Une restauration capitale
La restauration a mené en 2018 a profondément renouvelé le regard porté sur le bâtiment. Des sondages réalisés dès 2006 avaient révélé la présence de peintures murales, suscitant une réflexion approfondie avec l’architecte et la conservation des monuments historiques. « Il a fallu faire des choix », explique-t-elle, car les décors, datés du XIIIe au XVIIe siècle, sont parfois juxtaposés ou superposés. Certaines œuvres ont été conservées pour leur lisibilité, d’autres consolidées puis étendues afin de les protéger. Parmi les scènes visibles, le mur sud offre une représentation du couronnement de la Vierge, entourée de deux anges, avec en dessous des anges musiciens aux couleurs encore éclatantes.

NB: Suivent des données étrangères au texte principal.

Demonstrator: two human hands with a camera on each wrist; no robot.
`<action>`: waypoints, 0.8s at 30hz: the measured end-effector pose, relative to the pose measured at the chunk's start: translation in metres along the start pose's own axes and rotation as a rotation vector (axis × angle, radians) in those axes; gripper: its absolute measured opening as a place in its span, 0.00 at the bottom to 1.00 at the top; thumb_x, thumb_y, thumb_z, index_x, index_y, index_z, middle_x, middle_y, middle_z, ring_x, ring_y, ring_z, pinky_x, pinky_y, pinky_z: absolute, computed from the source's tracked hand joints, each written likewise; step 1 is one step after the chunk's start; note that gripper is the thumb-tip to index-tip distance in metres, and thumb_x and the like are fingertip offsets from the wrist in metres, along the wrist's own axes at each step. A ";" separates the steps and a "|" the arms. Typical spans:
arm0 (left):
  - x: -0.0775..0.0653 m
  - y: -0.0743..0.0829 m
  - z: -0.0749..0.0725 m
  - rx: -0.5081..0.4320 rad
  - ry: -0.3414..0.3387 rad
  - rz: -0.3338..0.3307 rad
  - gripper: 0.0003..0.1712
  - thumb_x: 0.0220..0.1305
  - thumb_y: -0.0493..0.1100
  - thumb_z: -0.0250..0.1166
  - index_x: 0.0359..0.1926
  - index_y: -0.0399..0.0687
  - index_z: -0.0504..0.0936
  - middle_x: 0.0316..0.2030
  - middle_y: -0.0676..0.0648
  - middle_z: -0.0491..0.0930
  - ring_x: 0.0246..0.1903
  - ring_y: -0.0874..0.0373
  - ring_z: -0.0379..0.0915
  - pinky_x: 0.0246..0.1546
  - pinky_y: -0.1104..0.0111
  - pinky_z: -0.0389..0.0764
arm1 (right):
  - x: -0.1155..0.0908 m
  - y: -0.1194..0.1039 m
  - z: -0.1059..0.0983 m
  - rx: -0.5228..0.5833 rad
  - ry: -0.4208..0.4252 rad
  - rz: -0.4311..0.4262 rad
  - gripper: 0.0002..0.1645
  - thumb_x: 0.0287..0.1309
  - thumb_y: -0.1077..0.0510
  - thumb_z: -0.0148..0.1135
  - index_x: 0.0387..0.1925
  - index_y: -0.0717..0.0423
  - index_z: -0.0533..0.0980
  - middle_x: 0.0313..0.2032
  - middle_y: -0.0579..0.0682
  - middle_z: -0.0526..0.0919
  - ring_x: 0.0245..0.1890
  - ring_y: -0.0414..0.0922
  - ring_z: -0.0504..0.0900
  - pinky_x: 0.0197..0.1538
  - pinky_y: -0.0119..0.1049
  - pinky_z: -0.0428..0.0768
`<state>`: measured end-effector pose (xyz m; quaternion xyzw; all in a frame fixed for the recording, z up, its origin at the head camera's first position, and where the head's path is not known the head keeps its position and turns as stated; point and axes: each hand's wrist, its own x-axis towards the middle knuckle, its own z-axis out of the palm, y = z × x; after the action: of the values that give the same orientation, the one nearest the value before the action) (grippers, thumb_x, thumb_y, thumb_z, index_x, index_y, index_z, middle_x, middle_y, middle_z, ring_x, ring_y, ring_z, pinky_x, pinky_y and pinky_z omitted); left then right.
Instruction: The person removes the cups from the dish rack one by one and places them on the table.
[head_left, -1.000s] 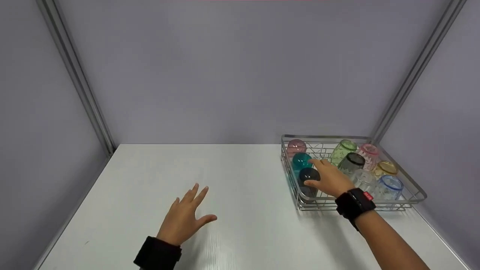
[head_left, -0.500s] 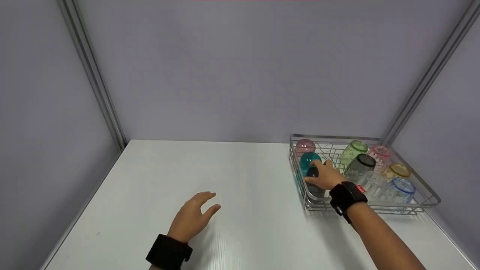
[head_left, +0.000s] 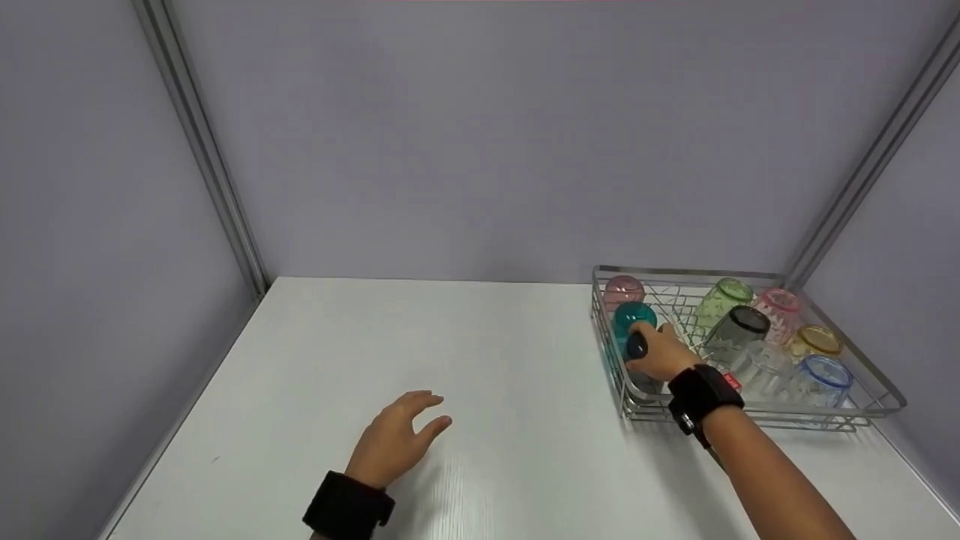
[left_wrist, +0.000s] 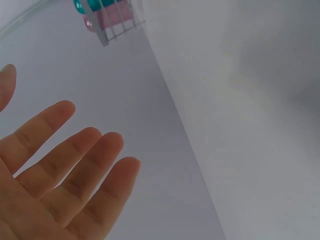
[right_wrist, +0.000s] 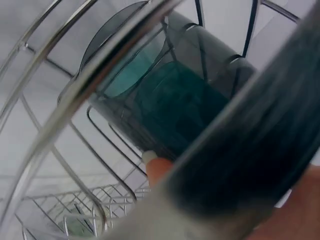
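At the right, my right hand (head_left: pixel 664 354) reaches into a wire basket (head_left: pixel 757 411). Thumb and fingers pinch the round top of a dark tinted glass (head_left: pixel 637 346) in its front left corner. In the right wrist view, the smoky see-through wall of that dark glass (right_wrist: pixel 212 52) leans behind the basket wires, with teal showing through it. Directly behind stands a teal glass (head_left: pixel 634 313), then a pink one (head_left: pixel 623 289). My left hand (head_left: pixel 391 444) hovers over the white table at the centre left, fingers gently bent, holding nothing.
Along the basket's right side several glasses sit tilted: green (head_left: pixel 724 298), pink-red (head_left: pixel 778 309), grey (head_left: pixel 739 330), amber (head_left: pixel 816 342), clear (head_left: pixel 761 367) and blue-rimmed (head_left: pixel 823 379). Grey walls (head_left: pixel 480 142) enclose the white table (head_left: pixel 360 337) at the back and sides.
My right thumb and fingers have closed in on the dark glass's top. The left hand's spread fingers have drawn together and bent. The head view has turned slightly left.
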<state>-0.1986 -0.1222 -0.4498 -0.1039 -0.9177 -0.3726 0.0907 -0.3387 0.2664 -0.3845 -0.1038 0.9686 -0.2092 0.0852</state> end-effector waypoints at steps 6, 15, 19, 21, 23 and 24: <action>0.005 0.001 -0.001 0.004 0.005 0.022 0.29 0.63 0.62 0.57 0.55 0.48 0.78 0.58 0.42 0.74 0.59 0.45 0.68 0.56 0.51 0.72 | -0.005 0.003 -0.003 0.034 0.039 -0.004 0.35 0.55 0.59 0.63 0.62 0.63 0.60 0.55 0.78 0.55 0.45 0.64 0.73 0.41 0.51 0.76; 0.011 0.003 -0.003 -0.012 0.022 0.063 0.29 0.63 0.61 0.58 0.57 0.48 0.77 0.59 0.42 0.73 0.60 0.46 0.68 0.56 0.52 0.72 | -0.022 -0.005 -0.019 0.080 0.102 -0.037 0.34 0.59 0.57 0.60 0.64 0.60 0.58 0.58 0.78 0.52 0.50 0.69 0.70 0.43 0.55 0.76; 0.013 0.004 -0.006 -0.025 0.034 0.081 0.29 0.63 0.59 0.59 0.59 0.47 0.76 0.60 0.42 0.72 0.61 0.46 0.67 0.56 0.53 0.72 | -0.032 -0.014 -0.024 0.091 0.145 -0.043 0.35 0.60 0.56 0.59 0.66 0.58 0.57 0.59 0.75 0.52 0.50 0.68 0.70 0.43 0.54 0.76; 0.015 0.005 -0.008 -0.049 0.037 0.094 0.30 0.63 0.59 0.59 0.60 0.47 0.75 0.60 0.42 0.71 0.61 0.46 0.66 0.57 0.53 0.72 | -0.039 -0.020 -0.027 0.099 0.173 -0.056 0.36 0.61 0.56 0.60 0.66 0.57 0.57 0.59 0.74 0.53 0.50 0.67 0.71 0.44 0.54 0.76; 0.017 0.005 -0.009 -0.082 0.037 0.107 0.30 0.63 0.58 0.59 0.61 0.46 0.73 0.61 0.42 0.70 0.61 0.46 0.65 0.56 0.52 0.73 | -0.046 -0.026 -0.029 0.111 0.205 -0.079 0.36 0.61 0.57 0.60 0.66 0.56 0.57 0.59 0.72 0.54 0.50 0.67 0.72 0.44 0.54 0.76; 0.018 0.006 -0.010 -0.106 0.036 0.113 0.30 0.63 0.57 0.60 0.61 0.47 0.73 0.61 0.42 0.70 0.61 0.46 0.66 0.55 0.52 0.73 | -0.051 -0.029 -0.029 0.117 0.221 -0.095 0.36 0.61 0.57 0.60 0.66 0.56 0.57 0.59 0.71 0.54 0.50 0.66 0.72 0.45 0.54 0.76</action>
<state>-0.2133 -0.1226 -0.4346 -0.1535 -0.8875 -0.4169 0.1225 -0.2912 0.2641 -0.3400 -0.1206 0.9522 -0.2794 -0.0262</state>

À cet emplacement figurait également un blason de la famille de La Rochefoucauld, celui de Guillaume VI, superposé au décor médiéval. Le choix a été fait de le supprimer, d’autant qu’il apparaît ailleurs dans l’église. Sur le mur nord, deux personnages sont identifiés comme des donateurs. Placés devant un pupitre et faisant face à un dragon, ils ont le visage bûché, tout comme les trois blasons situés au-dessus d’eux. « On ne veut plus du tout de traces », rappelle Caroline Desvars en évoquant les mutilations caractéristiques de la Révolution, destinées à effacer les marques de l’aristocratie.
L’humidité, une menace permanente
Autre élément marquant : une bande noire courant le long des murs, un « litre funéraire », peint lors du décès d’un notable. Elle ne doit pas être confondue avec un chemin de croix, généralement composé de sculptures représentant les étapes de la vie du Christ. Si la restauration a permis de révéler ces trésors, elle s’accompagne également de défis. Des traces de moisissures sont apparues, notamment par capillarité au niveau du sol. La lutte passe par des traitements adaptés, mais aussi par une gestion fine de la ventilation. « Il faut arriver à garder toujours la même hygrométrie à l’intérieur », souligne-t-elle, inévitablement d’ouvrir automatiquement les portes pour maintenir une température stable.